Your assignment:
Repeat the stretch of entries below from the line with "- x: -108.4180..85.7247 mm" through the line with "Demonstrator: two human". Include both ends and add nothing.

---*---

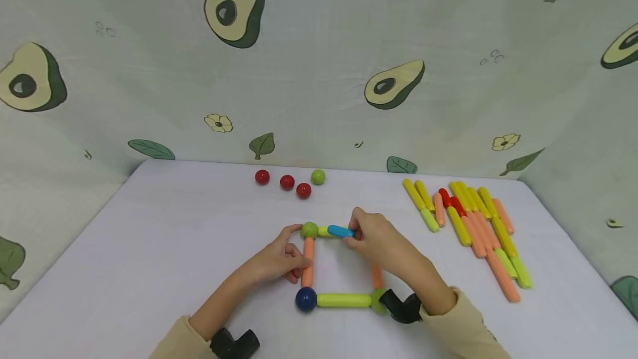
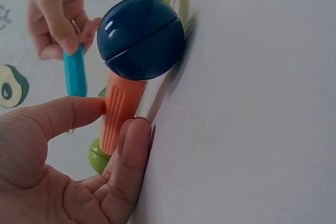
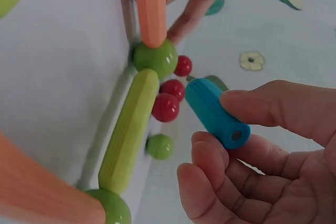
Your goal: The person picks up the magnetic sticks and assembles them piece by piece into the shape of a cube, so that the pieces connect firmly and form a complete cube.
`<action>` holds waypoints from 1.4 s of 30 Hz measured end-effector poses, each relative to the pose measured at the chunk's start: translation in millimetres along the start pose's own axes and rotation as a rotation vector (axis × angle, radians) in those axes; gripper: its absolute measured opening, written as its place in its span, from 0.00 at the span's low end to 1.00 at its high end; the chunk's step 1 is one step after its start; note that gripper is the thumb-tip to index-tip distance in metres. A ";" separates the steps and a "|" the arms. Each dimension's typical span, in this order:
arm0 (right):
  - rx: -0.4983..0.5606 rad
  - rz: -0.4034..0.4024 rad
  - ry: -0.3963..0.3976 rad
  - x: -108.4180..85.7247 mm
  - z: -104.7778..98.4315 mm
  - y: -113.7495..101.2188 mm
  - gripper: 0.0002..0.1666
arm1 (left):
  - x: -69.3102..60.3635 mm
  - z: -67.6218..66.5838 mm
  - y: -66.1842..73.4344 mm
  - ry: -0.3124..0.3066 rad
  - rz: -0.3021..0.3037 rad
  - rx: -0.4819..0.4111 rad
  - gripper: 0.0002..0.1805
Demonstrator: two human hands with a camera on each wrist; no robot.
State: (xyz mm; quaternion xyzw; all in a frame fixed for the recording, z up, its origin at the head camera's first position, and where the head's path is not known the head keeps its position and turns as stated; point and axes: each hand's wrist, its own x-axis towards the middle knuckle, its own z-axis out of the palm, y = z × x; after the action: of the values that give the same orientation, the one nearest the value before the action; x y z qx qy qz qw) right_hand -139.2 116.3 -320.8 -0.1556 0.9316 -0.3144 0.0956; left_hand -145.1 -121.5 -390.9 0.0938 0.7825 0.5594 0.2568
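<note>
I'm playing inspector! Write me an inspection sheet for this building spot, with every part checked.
Surface: white tabletop, flat-looking.
Job's things: square frame of four sticks, with one navy ball and three green balls at its corners; blue stick held apart from it.
Clutter: three red balls and a loose green ball near the far edge; loose sticks grouped on the right.
Left hand: holds the frame's orange stick.
Right hand: pinches the blue stick.
Cables: nothing seen.
Surroundings: avocado-print cloth behind.
</note>
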 end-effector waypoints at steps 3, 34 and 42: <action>-0.047 0.030 -0.036 10.4 11.0 -8.8 0.11 | 0.9 -1.1 -1.0 0.000 0.007 -0.001 0.47; -0.028 0.109 0.158 -25.3 -45.3 52.0 0.21 | -3.7 -4.6 -2.3 0.020 0.020 0.015 0.47; -0.089 0.390 0.155 -17.1 -78.9 115.6 0.30 | -2.7 -2.1 -2.2 0.013 0.018 0.006 0.48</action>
State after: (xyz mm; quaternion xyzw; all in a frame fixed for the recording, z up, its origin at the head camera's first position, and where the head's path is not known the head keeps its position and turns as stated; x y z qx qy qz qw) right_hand -171.6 253.4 -328.7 0.0483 0.9616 -0.2594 0.0758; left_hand -143.5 -125.1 -391.6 0.0981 0.7849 0.5600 0.2466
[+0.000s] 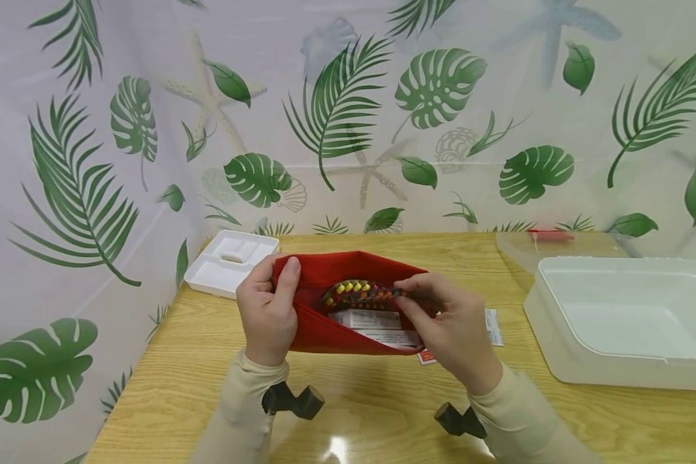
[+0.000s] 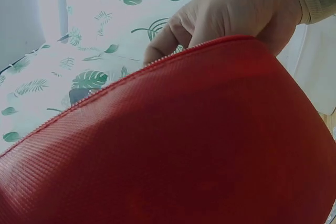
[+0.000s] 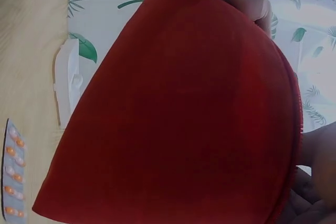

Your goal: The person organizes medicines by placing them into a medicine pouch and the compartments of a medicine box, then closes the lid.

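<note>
A red zippered pouch [image 1: 325,332] is held with its mouth spread, and its outer side fills much of both wrist views. My left hand [image 1: 271,319] grips the pouch's left end, thumb over the rim. At the right end, my right hand [image 1: 458,325] reaches into the mouth and pinches the edge of a dark blister pack with yellow and orange pills [image 1: 354,291]. White boxes [image 1: 374,319] lie inside, below the pack. The right hand [image 2: 241,14] shows behind the zip edge in the left wrist view; its fingertips are hidden there.
A white divided tray [image 1: 223,261] stands at the back left. On the right is a large white bin [image 1: 626,322], with a translucent lid [image 1: 516,250] behind it. A silvery packet [image 1: 493,327] and a red-and-white item [image 1: 426,356] lie by the right hand. Orange-and-white capsules [image 3: 14,171] lie on the table.
</note>
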`<state>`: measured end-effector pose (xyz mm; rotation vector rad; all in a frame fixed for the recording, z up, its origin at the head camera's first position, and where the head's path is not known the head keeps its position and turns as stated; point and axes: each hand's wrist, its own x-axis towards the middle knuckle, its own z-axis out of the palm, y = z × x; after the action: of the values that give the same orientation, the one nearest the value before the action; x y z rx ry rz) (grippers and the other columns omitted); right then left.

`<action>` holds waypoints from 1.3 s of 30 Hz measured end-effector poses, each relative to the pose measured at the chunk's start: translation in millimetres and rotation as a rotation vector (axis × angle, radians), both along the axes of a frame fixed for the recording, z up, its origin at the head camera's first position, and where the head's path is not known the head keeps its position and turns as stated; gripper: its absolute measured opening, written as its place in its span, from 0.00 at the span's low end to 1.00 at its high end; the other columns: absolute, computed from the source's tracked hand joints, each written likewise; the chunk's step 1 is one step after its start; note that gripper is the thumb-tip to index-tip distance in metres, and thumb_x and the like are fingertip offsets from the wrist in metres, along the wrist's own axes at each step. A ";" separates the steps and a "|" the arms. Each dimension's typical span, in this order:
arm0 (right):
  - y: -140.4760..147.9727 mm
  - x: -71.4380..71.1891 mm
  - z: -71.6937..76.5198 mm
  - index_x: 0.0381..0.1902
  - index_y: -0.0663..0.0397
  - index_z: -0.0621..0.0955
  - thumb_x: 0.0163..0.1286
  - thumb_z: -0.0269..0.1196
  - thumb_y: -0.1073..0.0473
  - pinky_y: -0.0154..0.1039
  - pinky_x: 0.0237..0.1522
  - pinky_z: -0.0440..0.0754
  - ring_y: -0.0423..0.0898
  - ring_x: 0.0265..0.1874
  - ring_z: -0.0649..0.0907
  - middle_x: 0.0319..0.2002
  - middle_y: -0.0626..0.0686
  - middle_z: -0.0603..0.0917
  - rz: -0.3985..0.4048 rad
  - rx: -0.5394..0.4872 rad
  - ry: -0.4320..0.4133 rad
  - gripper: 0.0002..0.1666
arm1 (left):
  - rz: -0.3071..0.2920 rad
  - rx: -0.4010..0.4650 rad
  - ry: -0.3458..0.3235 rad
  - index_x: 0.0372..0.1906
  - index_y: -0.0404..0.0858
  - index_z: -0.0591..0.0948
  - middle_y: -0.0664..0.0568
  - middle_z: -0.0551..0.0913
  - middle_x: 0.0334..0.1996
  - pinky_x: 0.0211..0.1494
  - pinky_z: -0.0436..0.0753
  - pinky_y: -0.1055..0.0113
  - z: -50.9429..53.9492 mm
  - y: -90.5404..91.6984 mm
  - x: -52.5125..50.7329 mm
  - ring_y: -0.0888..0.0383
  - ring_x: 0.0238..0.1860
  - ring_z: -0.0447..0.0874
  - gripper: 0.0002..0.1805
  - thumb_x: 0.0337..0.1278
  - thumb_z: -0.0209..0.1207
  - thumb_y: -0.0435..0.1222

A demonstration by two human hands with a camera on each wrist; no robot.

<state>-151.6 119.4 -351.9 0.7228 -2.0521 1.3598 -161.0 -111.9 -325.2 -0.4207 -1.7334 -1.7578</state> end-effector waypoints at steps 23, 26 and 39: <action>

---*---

Solution to the exercise:
  - x: -108.4180..85.7247 mm
  - z: -104.7778..98.4315 mm
  - y: -113.7495..101.2188 mm
  - gripper: 0.0002..0.1666
arm1 (left):
  - x: -69.3102..60.3635 mm
  - z: -67.6218..66.5838 mm
  - y: -66.1842..73.4344 mm
  - ry: -0.3124..0.3066 rad
  - rz: -0.3021..0.3037 rad
  - rx: -0.4819..0.4111 rad
  - gripper: 0.0002..0.1805
Demonstrator: two human hands with a camera on each wrist; no robot.

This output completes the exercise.